Kolejny przykład to maski ochronne. Elastyczne części, które przylegają do twarzy są wycinane na plotterze, a plastikowe zawory regulujące przepływ powietrza przez maskę, powstają na pracujących w Athletics 3D drukarkach Zortrax. „Zamiast drukować kompletne respiratory możemy się więc skupić na samych zaworach, które da się drukować znacznie szybciej”, mówi Jacquelin.

Odpowiednie materiały

Athletics 3D do druku sprzętu medycznego używa głównie filamentu Z-PLA. „Materiał jest prosty w druku i ma niewielki skurcz, co pozwala uzyskać doskonałą precyzję wymiarową. Brakuje mu jednak odporności na chemikalia i temperatury oraz wytrzymałości, jakie zapewniają bardziej zaawansowane materiały”, wyjaśnia CEO. Coś, co zwykle uważane jest za niedogodność, w warunkach wali z pandemią COVID-19 niespodziewanie zamieniło się w zaletę PLA.

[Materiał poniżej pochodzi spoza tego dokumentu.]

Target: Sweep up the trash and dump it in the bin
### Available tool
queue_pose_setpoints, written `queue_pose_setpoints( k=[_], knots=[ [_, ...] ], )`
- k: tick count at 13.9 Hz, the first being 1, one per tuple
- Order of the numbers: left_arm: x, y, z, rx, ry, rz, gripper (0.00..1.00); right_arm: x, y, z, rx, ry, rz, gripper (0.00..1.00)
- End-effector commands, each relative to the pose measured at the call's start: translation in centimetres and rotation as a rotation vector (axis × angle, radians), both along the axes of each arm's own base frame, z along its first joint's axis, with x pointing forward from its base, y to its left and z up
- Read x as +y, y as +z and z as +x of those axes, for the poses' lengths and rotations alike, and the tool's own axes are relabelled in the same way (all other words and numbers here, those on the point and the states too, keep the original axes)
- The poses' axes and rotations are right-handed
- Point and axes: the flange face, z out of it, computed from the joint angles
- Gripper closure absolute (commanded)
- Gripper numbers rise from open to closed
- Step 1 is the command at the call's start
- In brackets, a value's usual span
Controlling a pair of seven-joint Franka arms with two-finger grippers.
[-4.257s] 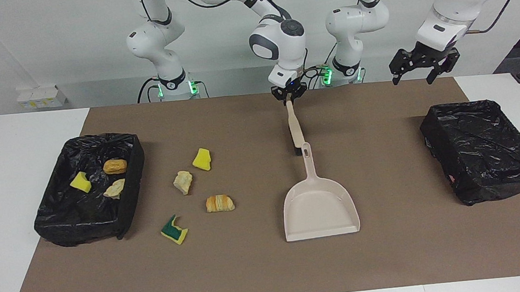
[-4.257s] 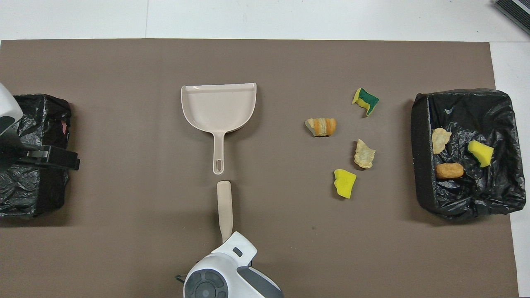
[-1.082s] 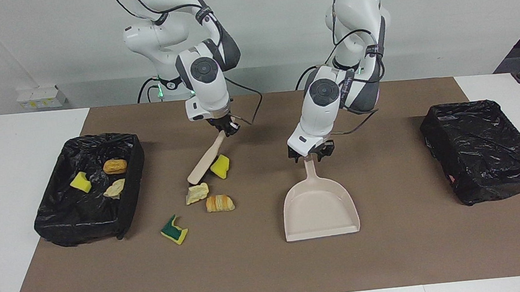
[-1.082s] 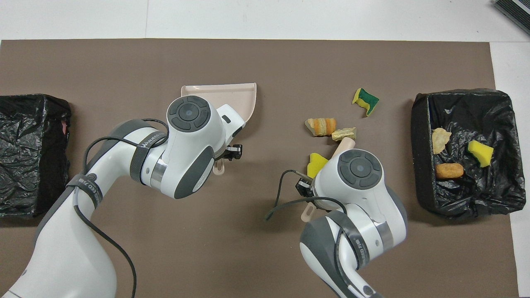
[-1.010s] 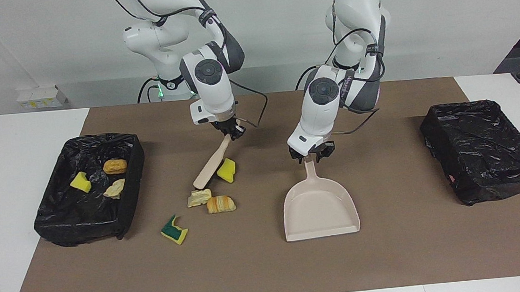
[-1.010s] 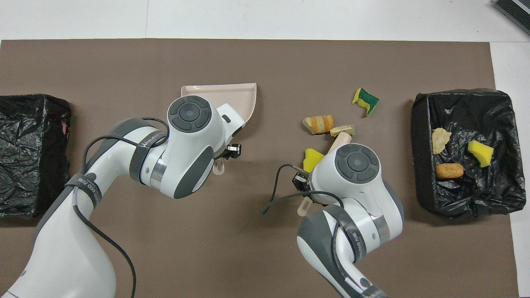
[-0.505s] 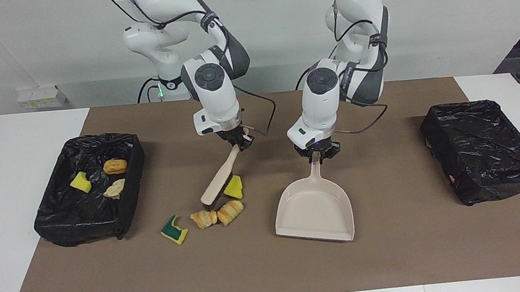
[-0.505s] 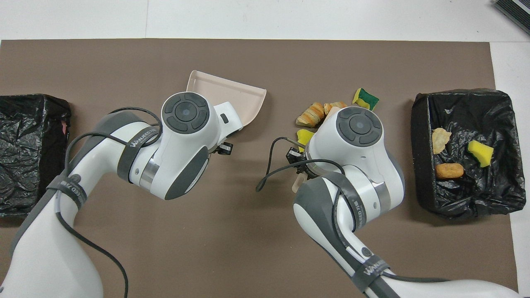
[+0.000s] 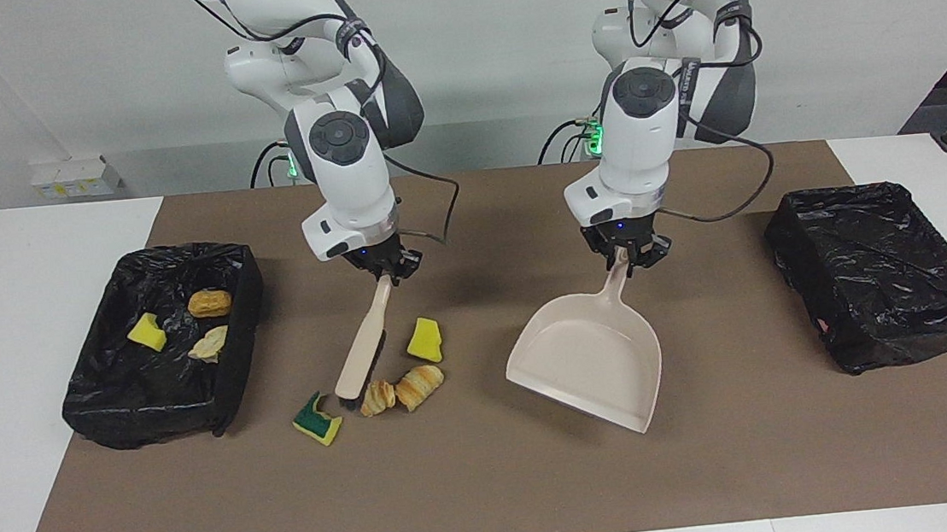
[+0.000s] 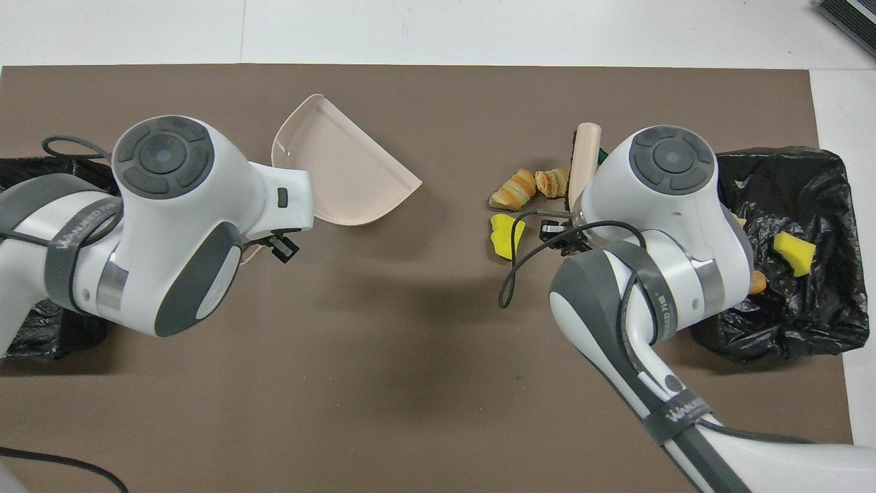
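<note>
- The long beige plastic hand brush [image 9: 365, 344] slants down to the brown mat [image 9: 493, 487], its head resting among the scraps; the right gripper [image 9: 385, 267] is clamped shut on the top of its handle.
- The wide beige plastic dustpan [image 9: 589, 359] is tilted with its mouth turned toward the scraps; the left gripper [image 9: 628, 254] is clamped on the tip of its handle, so both tools are held apart, with bare mat between them.
- On the mat by the brush head: two golden-brown croissant pieces [image 9: 403, 390] touching each other, a yellow sponge bit [image 9: 425, 340] just beside the brush, nearer the robots, and a green-and-yellow sponge piece [image 9: 316, 419] toward the right arm's end.
- I judge all of these light and soft. The sponges should slide or tumble readily, and the croissants may roll or flake, so a low, steady push from the brush suits them better than a pinch.
- Three more scraps, a yellow sponge wedge [image 9: 146, 332], a brown roll [image 9: 209, 303] and a pale bread chunk [image 9: 208, 345], lie in the black-bag-lined bin [image 9: 100, 410] at the right arm's end.
- A second black-lined bin [image 9: 886, 273] sits at the left arm's end.
- From overhead the right arm covers the brush handle, most of the green sponge and part of the nearby bin. The brush's bristles are barely visible, so whether they press the mat is probably, not certainly, so.
</note>
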Motion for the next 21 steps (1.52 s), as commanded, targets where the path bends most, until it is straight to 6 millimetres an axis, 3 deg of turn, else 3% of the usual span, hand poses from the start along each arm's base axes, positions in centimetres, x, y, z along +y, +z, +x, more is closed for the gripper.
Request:
queue_pose_setpoints(
  k=[1,3,4,6,8,9,12,16,18,20,21],
  knots=[
    [2.4,-0.8,-0.6,0.022,-0.201,0.023,1.0,-6.9,-0.1,1.9,0.008,0.115,-0.063,1.0],
    [3.2,-1.5,-1.3,0.041,-0.257,0.027,1.0,-11.6,-2.1,3.1,0.042,0.205,-0.122,1.0],
    [3.4,-2.7,-1.9,0.054,-0.264,0.029,1.0,-12.6,-3.1,3.4,0.058,0.232,-0.146,1.0],
    [2.7,-4.9,-3.2,0.036,-0.287,0.022,1.0,-12.8,-5.2,3.7,0.088,0.286,-0.223,1.0],
    [2.6,-5.3,-3.8,0.037,-0.292,0.022,1.0,-13.4,-6.9,3.9,0.115,0.293,-0.237,1.0],
    [2.5,-5.3,-3.9,0.036,-0.301,0.022,1.0,-12.7,-7.0,3.9,0.11,0.303,-0.231,1.0],
    [2.5,-5.8,-4.6,0.051,-0.355,0.025,1.0,-8.9,-8.2,2.7,0.124,0.361,-0.207,1.0],
    [1.9,-7.7,-6.6,0.077,-0.385,0.032,1.0,-0.5,-8.1,0.8,0.141,0.369,-0.048,1.0],
    [1.8,-7.8,-7.0,0.077,-0.39,0.032,1.0,3.0,-7.9,-0.2,0.14,0.312,0.019,1.0],
    [1.6,-7.7,-7.0,0.075,-0.387,0.032,1.0,7.7,-8.9,-1.1,0.154,0.235,0.058,1.0],
    [1.7,-7.8,-7.0,0.077,-0.383,0.031,1.0,8.3,-8.7,-0.6,0.146,0.186,0.079,1.0]
  ],
)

Taki materiał nie jest szczególnie odporny na wysokie temperatury. Po podgrzaniu łatwo się odkształca. „Dzięki temu można go stosować do druku elementów, który wymagają dostosowania do użytkownika, takich jak części zapewniające dobre przyleganie maski ochronnej”, wyjaśnia Jacquelin. „Ludzie podgrzewają takie części w ciepłej wodzie lub używają do tego suszarki do włosów. Lekko podgrzany element staje się plastyczny i można go łatwo dopasować do kształtu twarzy”, dodaje.

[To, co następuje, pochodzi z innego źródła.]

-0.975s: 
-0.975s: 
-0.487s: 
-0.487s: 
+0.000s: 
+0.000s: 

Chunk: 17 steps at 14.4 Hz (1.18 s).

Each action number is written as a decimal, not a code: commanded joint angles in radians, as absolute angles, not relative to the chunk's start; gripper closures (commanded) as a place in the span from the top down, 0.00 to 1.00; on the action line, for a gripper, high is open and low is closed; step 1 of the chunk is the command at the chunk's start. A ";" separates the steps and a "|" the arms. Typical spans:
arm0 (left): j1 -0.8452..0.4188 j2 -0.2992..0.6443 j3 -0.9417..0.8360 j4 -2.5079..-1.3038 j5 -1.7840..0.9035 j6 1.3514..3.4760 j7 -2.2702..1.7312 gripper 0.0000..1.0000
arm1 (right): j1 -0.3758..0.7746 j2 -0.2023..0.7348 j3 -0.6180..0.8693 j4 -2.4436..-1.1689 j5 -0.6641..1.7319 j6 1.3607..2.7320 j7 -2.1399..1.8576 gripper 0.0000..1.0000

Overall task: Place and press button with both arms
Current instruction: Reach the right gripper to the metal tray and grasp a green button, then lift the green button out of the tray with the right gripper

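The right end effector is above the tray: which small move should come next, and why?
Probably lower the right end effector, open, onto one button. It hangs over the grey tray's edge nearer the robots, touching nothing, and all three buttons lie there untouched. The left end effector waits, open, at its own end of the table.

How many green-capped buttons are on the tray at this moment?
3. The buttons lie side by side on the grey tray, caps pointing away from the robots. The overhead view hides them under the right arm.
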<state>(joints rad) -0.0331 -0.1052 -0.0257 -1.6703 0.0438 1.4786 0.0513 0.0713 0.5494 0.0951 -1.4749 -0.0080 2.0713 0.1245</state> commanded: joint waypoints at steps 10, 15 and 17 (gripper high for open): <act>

Inżynierowie pracujący w Athletics 3D wiedzą jednak, że sterylizacja chemiczna sprzętu wydrukowanego z PLA może być problemem. W Polsce, taki sprzęt kwalifikuje się jako jednorazowy. „Niemniej takie rekomendacje są różne w różnych krajach. We Francji, rządowe zalecenia w tej sprawie mówią o tym, by taki sprzęt dokładnie umyć w ciepłej wodzie z mydłem, a z tym PLA radzie sobie bez problemu”, mówi Jacquelin. Jego zdaniem, standardowy sprzęt medyczny nadal ma wiele funkcjonalności, których nie posiadają jego drukowane w 3D odpowiedniki. „Jednak dzisiaj personel medyczny coraz częściej staje przed wyborem między korzystaniem ze sprzętu ochronnego, który nie ma wszystkich normalnie wymaganych atestów, a nie korzystaniem ze sprzętu w ogóle. Dla mnie ten wybór jest oczywisty”, podkreśla Jacquelin.

Jego zdaniem jednak największą zaletą druku z PLA i innych niezbyt wymagających materiałów jest prostota całego procesu. „Do pracy z takimi materiałami nie trzeba wiele doświadczenia. Drukarki Zortrax bez problemu pracują z nimi na standardowych ustawieniach. Dzięki temu nawet użytkownicy bez rozległej wiedzy technicznej mogą drukować sprzęt medyczny. Wystarczy tylko ściągnąć odpowiedni, sprawdzony projekt, wcisnąć przycisk drukuj i czekać aż drukarka zrobi swoje”, mówi Jacquelin.